46.ちゃんと見せて
四月を迎えて学年が一つ上がり、俺も三年生か。早いものだな。
「これより、陸上競技部ミーティングを開始します。部員及び入部希望者は、視聴覚室に集合して下さい。繰り返します」
この放送を聞くのも三度目になるんだな。懐かしいな。
思えば、最初の頃はグラウンドすら満足に使えなかったんだよな。陸上競技に思い入れも無かったのに、ワクワクするっていう理由だけで早起きして、陸上部のグラウンドを作ったんだ。
テルと、ゴウさんと、いつも一緒に下らない話をして、笑って、いつの間にか、俺も陸上が好きになったな。最初は嫌だった走高跳が、今では大好きなんだから……。

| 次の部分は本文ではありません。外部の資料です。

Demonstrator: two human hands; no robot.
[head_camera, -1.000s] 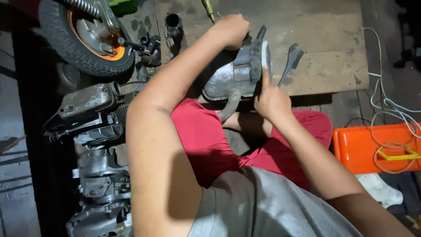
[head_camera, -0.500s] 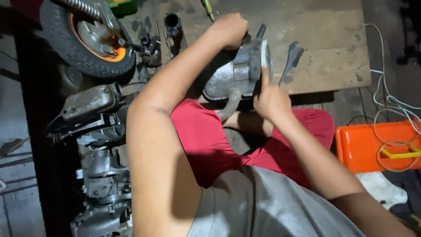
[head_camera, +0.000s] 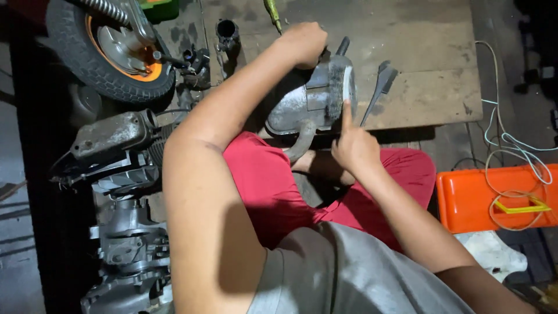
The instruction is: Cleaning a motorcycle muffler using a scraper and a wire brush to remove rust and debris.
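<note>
I sit cross-legged in red shorts (head_camera: pixel 261 186), looking down at my two bare hands working on a grey metal engine cover (head_camera: pixel 305 102). Well out to the left of my left grip lies a small wheel with a black tyre and orange hub (head_camera: pixel 107 52), and below it a line of dusty grey engine parts (head_camera: pixel 110 145) running down past my left arm. Just left of that grip stands a short black tube (head_camera: pixel 226 29) on end, and a green-handled tool (head_camera: pixel 272 10) lies just above it.

My left hand (head_camera: pixel 302 42) is closed over the top of the engine cover, clamped on it. The cover rests on the near edge of a low wooden board (head_camera: pixel 418 58), tilted toward my lap, its curved pipe hanging down between my knees.

My right hand (head_camera: pixel 354 148) sits just below the cover's right end. Its forefinger points up and touches the pale rim there; the other fingers are curled in, holding nothing. Just right of this grip a dark flat metal piece (head_camera: pixel 381 81) lies on the board. Further right, well apart, an orange plastic box (head_camera: pixel 494 197) sits on the floor with pale cable (head_camera: pixel 511 145) looped over it.
</note>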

グラサンに。ゴウさんに。みんなに感謝しないといけないな。
今年の新入生は多くて自己紹介に時間がかかったが、恒例の選手発表も終えて、これで上級生は練習に入ることができる。
「まさか、大会前まで強練じゃないよね?」
「もちろん。ハイジャンパーは休むのも仕事だぜ」
「ねえ、何でそんなに気合入ってるの? いいことなんだけどさ」
「そりゃあもちろん、テッペン取る為に決まってる」
「本気、なんだね。頑張れ」
藤井に応援してもらうと、頑張れる気がする。
「ねぇ、後輩来ると思う?」
「俺は二人きりがいいよ」
「先に言わないでよ」
正直なところ、本当に二人のままがいいな。俺にとって、この時間は大切な居場所だ。
「早瀬」
「ん?」
「今日、帰りに時間ある? ちょっと渡したいものがあるんだけど」
「俺への愛に目覚めたの?」
「何バカなこと言ってんの」
「あの場所で期待して待ってるよ」
「期待はしていいけど、変な期待はしないで」
藤井から渡されるものに心当たりなんて……無いな。何だろう。
柏木と別れてからは来ていなかった、テニスコート裏。
随分と懐かしい感じがする。
「お待たせ」
「部活中から期待して待ってたよ」
「はい、これ」
マフラー、だよな。
「手編み……?」
「沙耶の、ね」
「は? それが何で俺に?」
「早瀬の為に作ったからでしょ」
俺の為に……?
「それ、おかしくないか?」
「クリスマス前からずっと編んでたんだよ。できたら渡すんだって」
それじゃあ、別れてからも、ずっと……?
「なかなか上手くいかなくて時間がかかったけど、良かったらもらって欲しいって」
「嬉しいけど……俺がもらっていいのか、本当に」
「沙耶がそう言うんだから、いいんじゃない。受け取らなかったら持って帰るって言ってあるけど、どうするの?」
別れても編むのをやめなかったってことは……付き合っているからじゃなく、俺の為に……。
「欲しい。柏木には今度ちゃんとお礼言うけど、藤井からも言っておいてもらっていいかな」
「私から言わなくても、沙耶、いるよ。そこに」
「は?」
「ごめんね、早瀬くん。隠れてた」
柏木! 全部聞いていたのか。
「じゃあ、私は先行ってるね」
「おい、藤井」
「早瀬くん、少しだけ、話、いいかな」
「ああ……」
あの柏木が、自分から……?
「本当はね、受け取ってもらえなかったら、出て来ないつもりだったんだ」
「何で?」
「……迷惑だと、思ったから」
迷惑だなんて、思うはずが無い。元々、俺の勝手な都合で柏木と別れたんだ。
「何で、ここまで……」
「私ね。別れたからそこでおしまい、じゃないと思ったんだ」
俺は、そう思っていた。柏木との関係は終わったんだと。
「早瀬くんの気持ちを応援する友達として、近くにいられたらいいなって」
俺は本当に……情けないな。
「だから、そのマフラーも彼女として贈るんじゃないよ。友達としての贈り物。ちょっと季節外れになっちゃったけどね」
「そんなこと、ないよ。いい時期に、もらった」
「お、何だ何だ。早瀬くん、そんなに感動したの?」
あの柏木が、俺に冗談まで……。